The continued slowdown in capital spending by U.S. producers will keep pushing natural gas production down at a rate of 1-1.5% per quarter “for the foreseeable future,” but the decline also will sustain higher gas prices, according to two investment analyst groups.

In its “Stat of the Week,” Raymond James analysts noted that third quarter production was down for the fifth consecutive quarter, supporting their earlier forecast that domestic production will be off 6% this year. “Furthermore, although the rig count bottomed in March, drilling activity has not increased significantly and is far short of the levels needed to overcome natural declines. Consequently, we are likely to continue seeing sequential declines in production” into the future.

Raymond James completed its pre-reporting third quarter survey of U.S. gas producers, covering 30 of the largest, or about 45% of total domestic production. Based on analysts’ findings, “it appears that third quarter U.S. natural gas production declined by approximately 1% relative to the second quarter, and is down approximately 6% on a year-to-year basis.”

In each of its previous production surveys, Raymond James found that actual reported production came in between its mid and low cases. The guidance issued by many of the companies also is not adjusted for Tropical Storm Isidore “which will likely push actual reported results even closer to or below our low-case scenario.”

However, analysts still expect actual reported results to show at least a 1% sequential decline “excluding the impact of the storm, which would provide yet another data point supporting our thesis that U.S. natural gas production is deteriorating rapidly.” Raymond James analysts added, “we continue to believe that the U.S. is on the verge of another major natural gas supply shortage, which could be felt as early as this coming winter.”

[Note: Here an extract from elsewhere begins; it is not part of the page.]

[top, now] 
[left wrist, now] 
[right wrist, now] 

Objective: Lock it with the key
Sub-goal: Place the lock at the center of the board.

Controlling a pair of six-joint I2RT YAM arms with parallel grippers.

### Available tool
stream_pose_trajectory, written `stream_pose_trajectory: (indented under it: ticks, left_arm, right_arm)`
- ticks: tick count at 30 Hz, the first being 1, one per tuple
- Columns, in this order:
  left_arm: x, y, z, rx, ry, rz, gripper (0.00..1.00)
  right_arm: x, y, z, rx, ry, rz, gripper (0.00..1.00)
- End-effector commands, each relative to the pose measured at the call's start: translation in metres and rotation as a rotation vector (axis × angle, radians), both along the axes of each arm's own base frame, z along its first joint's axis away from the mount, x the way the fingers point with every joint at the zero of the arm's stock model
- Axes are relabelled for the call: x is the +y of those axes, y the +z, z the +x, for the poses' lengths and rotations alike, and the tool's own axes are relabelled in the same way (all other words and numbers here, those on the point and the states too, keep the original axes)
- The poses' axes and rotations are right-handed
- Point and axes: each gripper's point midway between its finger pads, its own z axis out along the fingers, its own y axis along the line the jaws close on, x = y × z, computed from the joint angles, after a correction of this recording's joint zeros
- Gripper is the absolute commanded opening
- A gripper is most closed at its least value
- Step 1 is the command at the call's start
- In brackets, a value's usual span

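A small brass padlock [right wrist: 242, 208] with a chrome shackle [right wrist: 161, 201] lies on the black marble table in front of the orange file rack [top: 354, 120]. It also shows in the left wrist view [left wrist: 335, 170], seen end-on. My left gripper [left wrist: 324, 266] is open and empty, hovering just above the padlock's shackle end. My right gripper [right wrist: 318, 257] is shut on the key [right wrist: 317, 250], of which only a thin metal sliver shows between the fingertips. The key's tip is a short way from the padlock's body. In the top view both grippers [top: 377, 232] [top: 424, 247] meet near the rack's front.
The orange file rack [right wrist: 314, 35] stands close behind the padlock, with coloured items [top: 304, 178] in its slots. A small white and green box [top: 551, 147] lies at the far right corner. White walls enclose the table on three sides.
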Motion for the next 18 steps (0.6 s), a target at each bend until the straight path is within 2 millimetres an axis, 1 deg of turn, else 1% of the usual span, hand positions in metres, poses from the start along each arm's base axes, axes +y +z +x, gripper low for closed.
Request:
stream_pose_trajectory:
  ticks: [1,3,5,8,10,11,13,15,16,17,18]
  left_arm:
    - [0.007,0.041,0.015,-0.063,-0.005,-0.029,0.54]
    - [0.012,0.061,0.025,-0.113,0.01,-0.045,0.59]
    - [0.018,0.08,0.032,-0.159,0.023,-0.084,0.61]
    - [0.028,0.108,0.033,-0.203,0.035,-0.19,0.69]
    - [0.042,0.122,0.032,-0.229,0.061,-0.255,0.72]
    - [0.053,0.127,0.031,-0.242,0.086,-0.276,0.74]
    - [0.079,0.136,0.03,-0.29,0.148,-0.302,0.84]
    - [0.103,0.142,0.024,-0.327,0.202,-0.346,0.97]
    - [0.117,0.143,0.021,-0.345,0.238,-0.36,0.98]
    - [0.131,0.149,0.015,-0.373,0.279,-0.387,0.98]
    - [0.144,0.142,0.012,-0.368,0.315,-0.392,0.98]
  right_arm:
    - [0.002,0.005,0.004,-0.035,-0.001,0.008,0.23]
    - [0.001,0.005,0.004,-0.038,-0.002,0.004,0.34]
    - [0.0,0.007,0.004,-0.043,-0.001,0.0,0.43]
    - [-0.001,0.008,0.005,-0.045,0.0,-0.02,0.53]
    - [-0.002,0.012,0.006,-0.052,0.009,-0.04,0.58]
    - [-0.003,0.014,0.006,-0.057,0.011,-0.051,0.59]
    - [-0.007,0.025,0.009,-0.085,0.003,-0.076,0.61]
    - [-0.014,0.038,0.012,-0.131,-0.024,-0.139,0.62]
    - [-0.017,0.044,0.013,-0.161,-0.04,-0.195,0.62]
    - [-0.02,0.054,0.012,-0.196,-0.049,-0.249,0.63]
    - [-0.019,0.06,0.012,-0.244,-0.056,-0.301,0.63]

Raymond James said those companies reporting the sharpest U.S. natural gas production declines included Vintage Petroleum, down 25.8%; Unocal, 23.1%; Amerada Hess, 19.6%; Nuevo Energy, 18.2%; Apache Corp., 17.6%; Tom Brown Inc., 17%; Noble Affiliates, 14.9%; Anadarko Petroleum Corp., 13.6%; Burlington Resources Inc., 12.9%; Stone Energy, 10.5%; and El Paso Corp., 10.2%. The few producers reporting U.S. gas production up in the quarter included XTO Energy, up 10.7%; Williams Cos., 9.1%; and Newfield Exploration, 5%.

For the fourth quarter, CreditSights analysts said the oil and gas sector is “essentially a call on commodity prices,” and with natural gas prices doubled from lows early in the year, they are “unlikely to plummet, particularly given hurricane-related supply disruptions and potential damage to production facilities in the Gulf of Mexico.”

“All the major players in the Gulf have had to close down operations in the area over the past few weeks, and some have already reduced expected 3Q production volumes and 4Q output guidance as a result,” said CreditSights analysts. “For natural gas, weather conditions this upcoming winter are the wild card over the next three months, but tightening inventories will still support prices to some degree. We don’t see prices treading back to the $2/Mcf range, but any sustained increase from current levels will be dependent on how the winter shapes up.”